У Бухарина нет ссылок на Данте. В его докладе использованы более древние источники:

«Уже в старинной индийской поэзии имелось развитое учение Анандавардханы (X век до нашей эры) о двойном, "тайном" смысле поэтической речи. По этому учению — не может быть названа поэтической речь, слова которой употреблены только и исключительно в прямом, обычном смысле. Что бы ни изображала такая речь, она будет прозаической. Лишь тогда, когда она, через ряд ассоциаций, вызывает другие "картины, образы, чувства", когда "поэтические мысли сквозят, как бы просвечивают через слова поэта, а не высказываются им прямо", — мы имеем истинную поэзию. Таково учение о "дхвани", поэтическом намёке, скрытом смысле поэтической речи».

Все сведения о древнем учении «дхвани» Бухарин почерпнул (он прямо сказал об этом) из «Журнала министерства народного просвещения» (май 1902 года, Санкт-Петербург), где была напечатана статья академика Ф. Щербатского «Теория поэзии в Индии». Труд этот послужил основой для выявления истинных (с бухаринской точки зрения) мастеров советской поэзии:

«Таков Борис Пастернак, один из замечательнейших мастеров стиха в наше время...

Сельвинский — несомненно революционный, очень большой, настоящий и притом культурный мастер стиха».

Осипа Мандельштама в этом списке не было. Скорее всего, потому, что в руки вождей уже попало написанное им стихотворение.

Вот Сталин и спрашивал у «одного из замечательнейших мастеров стиха», является ли поэт, попавший в казематы Лубянки, «мастером». Иными словами, вождь хотел узнать, есть ли в мандельштамовских строчках какой-то иной (не антисталинский, не антисоветский) смысл? Или в них — только то, что лежит на поверхности? (Об этом, видимо, говорил на допросах огэпэушникам сам Осип Эмильевич).

Пастернак от прямого ответа уклонился. И тем самым невольно «сдал» Мандельштама безжалостной власти. Автора стихов о кремлёвском горце приговорили к высылке в Воронеж.

1 июня в дневнике Елены Сергеевны появилась очередная запись:

«Была у нас Ахматова. Приехала хлопотать об Осипе Мандельштаме — он в ссылке».

«Хлопоты» Анны Андреевны Ахматовой были денежные.

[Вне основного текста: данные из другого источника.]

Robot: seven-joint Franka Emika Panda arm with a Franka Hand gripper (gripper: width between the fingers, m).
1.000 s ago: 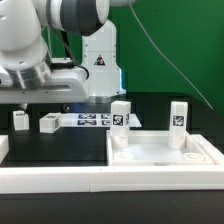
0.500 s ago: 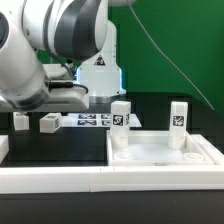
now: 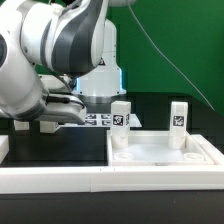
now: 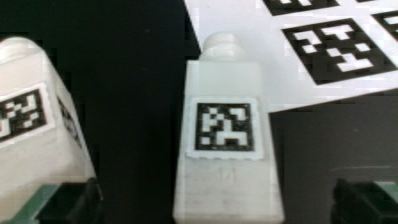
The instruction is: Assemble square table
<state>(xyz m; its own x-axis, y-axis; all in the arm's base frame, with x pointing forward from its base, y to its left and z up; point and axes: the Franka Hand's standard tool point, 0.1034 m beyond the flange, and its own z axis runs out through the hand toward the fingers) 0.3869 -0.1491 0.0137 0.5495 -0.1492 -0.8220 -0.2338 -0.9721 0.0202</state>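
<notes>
On the exterior view's left, over the black table [image 3: 60, 148], the robot arm [image 3: 50, 60] is swinging low and forward. It is now hiding the two loose legs that lay in plain sight a second ago. In the wrist view, a small white blocky plastic leg with a black-white tag [image 4: 222, 140] is lying lengthwise between the spread fingers [image 4: 50, 205] of the gripper [image 4: 210, 205], which is not yet pinching it. A second loose leg [image 4: 25, 110] is lying just beside it, near the marker board [image 4: 338, 45]. The large white plastic square slab with raised rim [image 3: 160, 150] is sitting toward the exterior view's right, carrying one upright leg [image 3: 120, 114] and another upright leg [image 3: 178, 114]. The arm seems to be lining up to grasp a third leg.
</notes>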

Впоследствии она напишет в «Листках из дневника», что жене Мандельштама позвонили и сказали: если она хочет сопровождать мужа в ссылку, пусть приходит на Казанский вокзал тогда-то и туда-то. Вот две женщины и пошли...

«...пошли собирать деньги на отъезд. Давали много. Елена Сергеевна Булгакова заплакала и сунула мне в руку всё содержимое сумочки».

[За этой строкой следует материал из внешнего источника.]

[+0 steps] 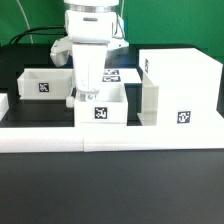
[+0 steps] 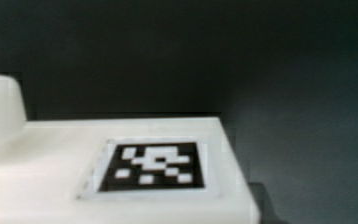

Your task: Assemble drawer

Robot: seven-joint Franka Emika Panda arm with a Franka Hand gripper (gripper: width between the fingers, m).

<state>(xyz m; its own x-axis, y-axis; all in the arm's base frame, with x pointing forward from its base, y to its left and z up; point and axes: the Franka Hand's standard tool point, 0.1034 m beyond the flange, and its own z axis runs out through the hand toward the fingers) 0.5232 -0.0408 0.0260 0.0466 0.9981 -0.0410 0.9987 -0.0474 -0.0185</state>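
Black table (image 1: pixel 100 192); drawer box (image 1: pixel 116 110) bears 1 black-and-white tag (image 1: pixel 101 113).

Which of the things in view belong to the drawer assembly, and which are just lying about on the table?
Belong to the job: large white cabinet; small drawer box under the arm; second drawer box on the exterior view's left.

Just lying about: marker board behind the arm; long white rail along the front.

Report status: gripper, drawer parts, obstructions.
Gripper low over middle drawer box, at its wall on exterior view's left; jaws unclear. Drawer case to exterior view's right, second box to exterior view's left. No blocker seen.
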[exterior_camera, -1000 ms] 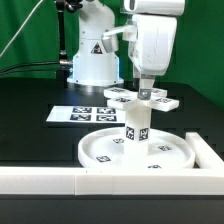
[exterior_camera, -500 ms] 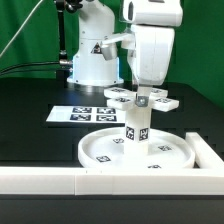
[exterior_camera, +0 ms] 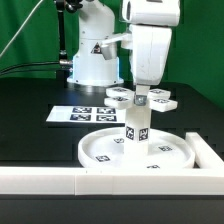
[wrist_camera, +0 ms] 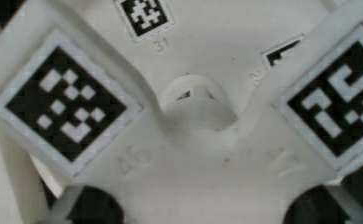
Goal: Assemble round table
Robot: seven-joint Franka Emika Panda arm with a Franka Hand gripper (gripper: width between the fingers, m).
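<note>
The black table (exterior_camera: 30, 150) fills most of the exterior view, and its near edge is hidden behind the long white border rail (exterior_camera: 60, 181), which turns a corner at the exterior view's right and is cut off there. Just beyond the rail lies the round disc (exterior_camera: 100, 150), rim up, its near edge partly masked by the rail. The leg (exterior_camera: 136, 124) stands upright at the disc's middle, tagged on its side. The arm's white wrist housing (exterior_camera: 150, 45) comes down from above and covers whatever is behind it. The gripper (exterior_camera: 141, 97) hangs right over the leg's top, but the fingers are too small and dark to show whether they are spread or closed, or whether they touch the leg. Behind the leg lies the cross-shaped foot piece (exterior_camera: 140, 98), half hidden by the gripper. The marker board (exterior_camera: 82, 114) lies flat towards the exterior view's left. Every tag is a black-white square pattern; no readable writing shows. The wrist view is blurred, showing tagged white arms of the foot piece (wrist_camera: 178, 150) close up.
</note>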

В той же дневниковой записи (от 1 июня) Елена Сергеевна вновь тревожилась о здоровье мужа:

«М[ихаил] А[фанасьевич] чувствует себя ужасно — страх смерти, одиночества. Всё время, когда можно, лежит».

Вызвали врача:

«Нашёл у него сильное переутомление. Сердце в порядке».

С этого момента Булгаков перестал выходить из дома один — ему было страшно.

Что же касается заграничных паспортов, то в них в конце концов отказали. И с этим тоже пришлось смириться.